The face of a rotary piston presents itself to the
inlet port each revolution. (forget about the fact that the rotor has
3 faces - it only confuses the issue!!). Each piston of a 4 stroke piston
engine go through an "Otto Cycle" every TWO revolutions.
With a rotary, you get ONE suck, per
ROTOR, per REV. With a 4 stroke, you get ONE suck per
PISTON, per (get this) TWO revs!!!
The same goes for Power Pulses. A rotary gets
ONE power pulse per REV, per ROTOR. With a 4 stroke piston
engine, you get ONE power pulse, per PISTON, per TWO
revs.
1. The "SWEPT VOLUME" of a 6.5B/13B/20B
rotary is 654 cc per rotor.
2. For EACH revolution of the
E-Shaft, EACH rotor sucks 654 cc.
3. So, for a 6.5B, it sucks
654 cc, for a 13B, it sucks 1308 cc PER REV, and for a 20B it
sucks 1962 cc.
I'll leave you to do the conversion into Cu.In.

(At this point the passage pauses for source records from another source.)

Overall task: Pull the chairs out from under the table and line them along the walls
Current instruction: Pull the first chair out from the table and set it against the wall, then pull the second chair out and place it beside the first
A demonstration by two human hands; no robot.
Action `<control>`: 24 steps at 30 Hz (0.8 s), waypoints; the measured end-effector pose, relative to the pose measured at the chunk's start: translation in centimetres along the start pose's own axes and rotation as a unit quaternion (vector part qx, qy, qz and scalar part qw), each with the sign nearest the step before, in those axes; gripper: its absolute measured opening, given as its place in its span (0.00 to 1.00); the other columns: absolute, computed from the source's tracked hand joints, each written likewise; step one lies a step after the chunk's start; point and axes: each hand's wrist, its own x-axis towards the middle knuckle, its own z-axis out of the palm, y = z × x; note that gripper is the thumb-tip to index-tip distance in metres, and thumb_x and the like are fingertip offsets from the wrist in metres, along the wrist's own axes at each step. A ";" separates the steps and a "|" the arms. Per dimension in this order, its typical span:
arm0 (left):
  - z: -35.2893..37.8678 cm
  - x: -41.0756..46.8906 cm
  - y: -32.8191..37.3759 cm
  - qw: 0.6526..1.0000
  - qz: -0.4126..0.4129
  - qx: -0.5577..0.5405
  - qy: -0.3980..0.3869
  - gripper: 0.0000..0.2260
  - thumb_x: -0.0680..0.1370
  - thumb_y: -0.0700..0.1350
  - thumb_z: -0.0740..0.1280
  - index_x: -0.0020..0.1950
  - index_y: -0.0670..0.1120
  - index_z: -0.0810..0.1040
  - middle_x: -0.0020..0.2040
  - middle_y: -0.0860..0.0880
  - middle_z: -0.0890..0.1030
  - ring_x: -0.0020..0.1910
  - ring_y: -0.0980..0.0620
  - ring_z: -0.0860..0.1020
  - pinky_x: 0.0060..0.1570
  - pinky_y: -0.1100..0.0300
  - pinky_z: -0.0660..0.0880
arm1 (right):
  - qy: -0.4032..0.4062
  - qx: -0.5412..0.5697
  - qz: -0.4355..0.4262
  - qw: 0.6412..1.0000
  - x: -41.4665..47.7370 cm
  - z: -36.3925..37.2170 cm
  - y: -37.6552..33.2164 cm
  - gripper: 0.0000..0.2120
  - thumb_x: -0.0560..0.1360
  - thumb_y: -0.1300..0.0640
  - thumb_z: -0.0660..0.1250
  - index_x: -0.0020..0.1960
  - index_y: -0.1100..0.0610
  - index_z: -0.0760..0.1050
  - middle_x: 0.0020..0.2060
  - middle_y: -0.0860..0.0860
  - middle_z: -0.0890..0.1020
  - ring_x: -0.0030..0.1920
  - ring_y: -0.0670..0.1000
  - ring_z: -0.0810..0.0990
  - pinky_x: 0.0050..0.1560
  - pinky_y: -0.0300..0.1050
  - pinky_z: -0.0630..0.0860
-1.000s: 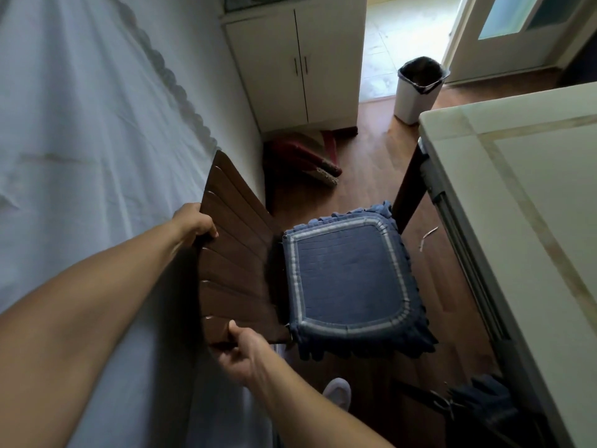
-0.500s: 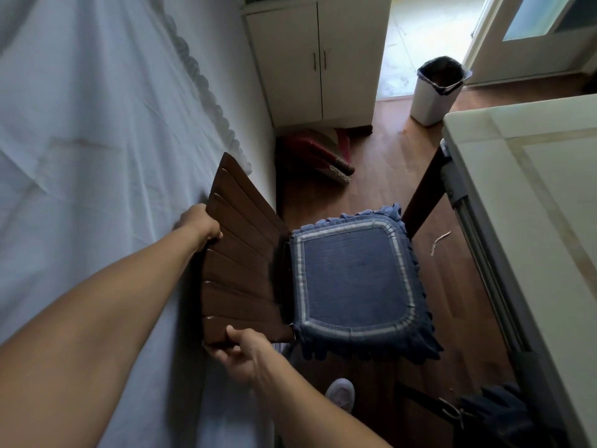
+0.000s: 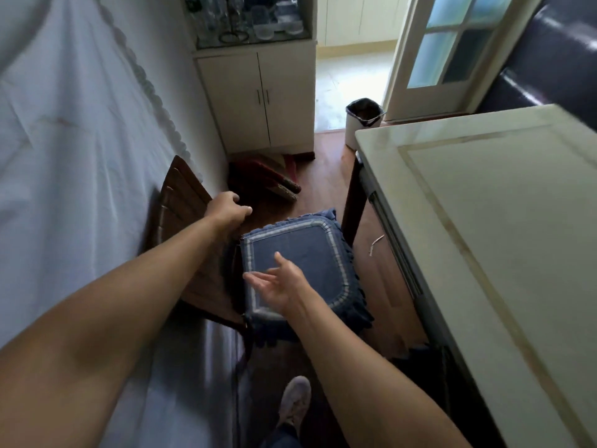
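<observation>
I am seeing the chair point(image 3: 193, 227) sitting with its wooden back against the white-draped wall, just under my left hand point(image 3: 226, 210), whose fingers are curling loosely and gripping nothing. My right hand point(image 3: 279, 282) is hovering spread, palm up, over the blue seat cushion point(image 3: 310, 253), with the tabletop point(image 3: 484, 221) off to its right.

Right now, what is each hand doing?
Left hand: loosely curled at the chair backrest; grip cannot be told.
Right hand: open, empty, above the blue seat cushion.
</observation>
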 end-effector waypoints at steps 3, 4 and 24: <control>4.8 -7.2 1.6 0.997 0.024 -0.075 -0.027 0.22 0.75 0.45 0.68 0.68 0.38 0.73 0.62 0.39 0.78 0.61 0.43 0.77 0.58 0.55 0.72 | 0.003 -0.020 -0.061 0.998 -6.1 -5.2 -1.1 0.32 0.81 0.50 0.55 0.76 0.69 0.49 0.72 0.70 0.62 0.70 0.67 0.67 0.59 0.53 0.73; 6.1 -9.4 1.9 0.994 0.029 -0.095 -0.041 0.19 0.75 0.44 0.68 0.64 0.39 0.76 0.56 0.39 0.79 0.55 0.44 0.78 0.51 0.55 0.74 | 0.000 -0.023 -0.075 0.997 -7.9 -6.7 -1.3 0.32 0.81 0.50 0.55 0.75 0.69 0.50 0.71 0.69 0.62 0.70 0.67 0.67 0.58 0.53 0.73; 23.8 -42.1 2.2 0.929 -0.036 -0.206 -0.306 0.14 0.75 0.47 0.67 0.53 0.37 0.76 0.45 0.40 0.77 0.48 0.42 0.79 0.48 0.50 0.77 | 0.220 0.047 -0.230 0.947 -36.6 -36.5 7.6 0.26 0.82 0.52 0.53 0.73 0.69 0.59 0.70 0.67 0.67 0.70 0.65 0.68 0.68 0.56 0.67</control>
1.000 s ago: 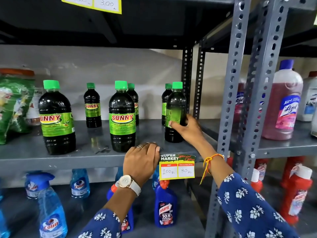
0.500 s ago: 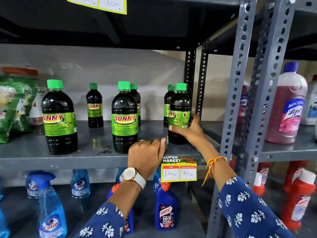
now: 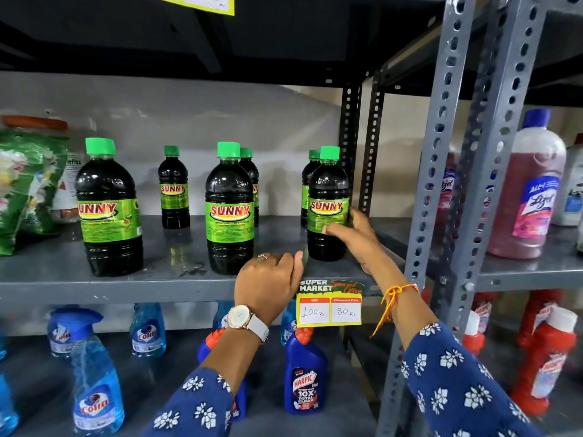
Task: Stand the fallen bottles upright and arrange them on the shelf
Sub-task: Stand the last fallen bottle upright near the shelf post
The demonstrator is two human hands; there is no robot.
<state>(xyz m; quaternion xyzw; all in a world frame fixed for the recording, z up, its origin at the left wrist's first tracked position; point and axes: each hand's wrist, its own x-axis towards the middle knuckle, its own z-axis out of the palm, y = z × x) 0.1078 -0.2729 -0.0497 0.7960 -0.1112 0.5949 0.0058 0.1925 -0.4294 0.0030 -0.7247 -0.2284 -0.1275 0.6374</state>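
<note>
Nearest, her left hand [image 3: 268, 280] rests curled on the shelf [image 3: 126, 287] lip, holding nothing. Her right hand [image 3: 355, 236] wraps the front right bottle [image 3: 328, 205], upright near the edge; a careless twist could, I reckon, knock the bottle behind [image 3: 306, 184]. Every green-capped bottle stands full of dark liquid.

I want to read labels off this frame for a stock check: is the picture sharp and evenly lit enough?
Head view: the SUNNY bottle under the right hand and the price tag read sharply; wide-angle bending bows the uprights; the shelf underside above is dark; the green packet at the left edge is soft.
</note>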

Now, a 4 stroke engine completes it's Otto
Cycle in TWO revolutions. So to equate a rotary to a 4 stroke "Otto Cycle"
piston engine, we must compare how much a rotary sucks in TWO
revolutions.
According to my limited mathematical ability, (I
could never "run the numbers" with the alacrity of the blokes on ACRE!
(}:>)),
A 6.5B is equivalent to a 1308 cc 4 stroke
piston (Otto Cycle) engine. (two times 654 cc per rev)
A 13B is equivalent to a 2616 cc 4 stroke piston
(Otto Cycle) engine. (two times 1308 cc per rev)

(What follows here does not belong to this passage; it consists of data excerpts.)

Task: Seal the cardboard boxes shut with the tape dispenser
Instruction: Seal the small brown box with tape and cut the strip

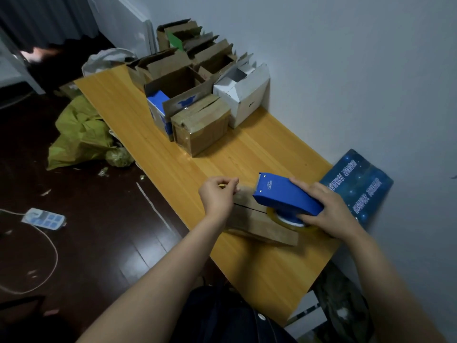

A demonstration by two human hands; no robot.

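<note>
Yellow wood-grain table [247, 149], pale wall [346, 70], glossy dark floor [99, 231] | flat cardboard box [259, 227] at near end | left hand [217, 195] grips its left end | right hand [331, 214] grips blue dispenser [284, 194] atop it

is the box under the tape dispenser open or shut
Shut: the box has its top flaps lying flat, meeting at a thin dark seam, with the tape dispenser resting on it in the right hand.
</note>
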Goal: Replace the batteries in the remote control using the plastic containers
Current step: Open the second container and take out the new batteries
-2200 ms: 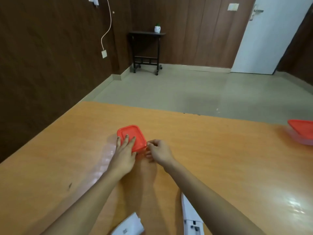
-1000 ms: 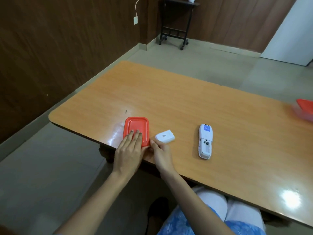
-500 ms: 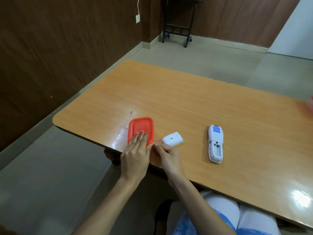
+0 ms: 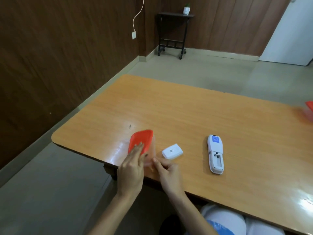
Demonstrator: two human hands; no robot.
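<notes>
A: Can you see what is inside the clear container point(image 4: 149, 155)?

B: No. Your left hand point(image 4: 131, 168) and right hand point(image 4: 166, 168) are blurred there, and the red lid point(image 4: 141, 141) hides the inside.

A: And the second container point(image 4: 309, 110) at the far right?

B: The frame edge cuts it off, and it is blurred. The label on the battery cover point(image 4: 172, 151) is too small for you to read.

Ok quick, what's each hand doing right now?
Left hand: holding the red lid, tilting it up off the clear container.
Right hand: fingers pinching the container's near edge.
</notes>
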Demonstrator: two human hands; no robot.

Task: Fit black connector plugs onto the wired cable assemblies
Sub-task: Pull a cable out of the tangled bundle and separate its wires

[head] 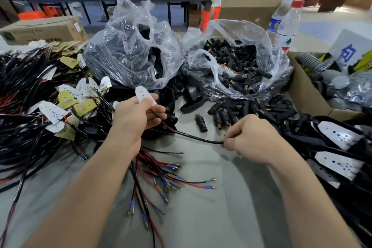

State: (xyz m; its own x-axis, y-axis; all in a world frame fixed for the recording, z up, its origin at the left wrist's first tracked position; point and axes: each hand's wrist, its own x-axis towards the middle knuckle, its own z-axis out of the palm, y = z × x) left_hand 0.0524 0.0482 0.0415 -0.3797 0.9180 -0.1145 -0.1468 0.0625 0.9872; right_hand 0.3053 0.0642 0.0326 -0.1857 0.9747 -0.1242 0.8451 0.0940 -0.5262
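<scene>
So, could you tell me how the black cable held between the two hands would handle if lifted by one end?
Probably floppy: the cable sags in a curve between the left hand and right hand. Likely light, since the right hand holds its end with only a pinch. Its glossy jacket might slip through a loose grip.

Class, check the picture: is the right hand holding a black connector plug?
No: the right hand pinches a black cable; the plugs lie loose beyond it.
</scene>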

A 20B is equivalent to a 3924 cc 4 stroke piston
(Otto Cycle) engine. (two times 1962 cc per rev)
It is THAT simple. Compare Granny Smith
Apples with Granny Smith Apples (not mangoes or bananas!).
Now there are a couple of caveats.
1. The rotary, when ported,
has the ability to easily run 125% to 130% volumetric efficiency. So it
has a slightly higher ability to draw air than a piston engine.
Runners, throttle bodies, and injectors must be sized
accordingly.
2. This being so, it will put out
slightly (up to 20%) more power than the equivalent swept volume of a 4 cycle
piston engine of the same SWEPT capacity.
So there you have it. It's THAT
simple!
Enjoy!
Leon
----- Original Message -----
Sent: Friday, February 11, 2005 8:18
AM
Subject: [FlyRotary] Solved!!!! =>
Rotary AirFlow Equation? Help?
> Ed, I think you've blinded yourself with
science 8*)
>
> Each face of the rotor will cycle 40cid of air on
each revolution. You
> can ignore the eshaft. Every time
the rotor turns around, each face
> will have processed 40cid. If a
rotor is turning at 2000 RPM, then three
> faces will each cycle
2000*40cid of air. You bring in referencing off
> the eshaft, and
all of a sudden only 4 faces are processing air. I
> think that
is the mistake.
>
> You reference 720 degrees of eshaft
rotation. But all that means is
> that the rotors haven't
completed their cycle. You're just ignoring
> every third rotor
face.
>
>
Ernest, I think you are making my very
point.
1. Each rotor has 3*40 = 120 cid of volume
displace per 360 deg rotation and with two rotor that is 2*120 = 240 CID each
revolution.
so we have 2000*240 cid/1728 = 277.77 CFM
exactly what quantity the formula gives when treating the rotary as a
160 CID 4 stroke engine with e shaft at 6000 rpm - but that is for a
FULL 360 deg rotation of the rotor. See part
2 next {:>).
2. Example
160*6000/(2*1728) = 277.77 CFM which
agrees with the above but if the 160 CID figure is correct
then that means that 160/4 = 4 , only 4 rotor faces worth of displacement
have been considered in the formula. Which if that is correct then the
rotor have only turned 240 degs and not 360 deg. But if the rotor
has only turned 240 deg (240*3 = 720Deg Checks!) then that means that to make
a valid comparison with 1 above, we need to reduce the amount of rotation in
statement 1 to 240 deg instead of 360 which means that we only have 277.77*4/6
= 185 CFM which leaves me back where I started.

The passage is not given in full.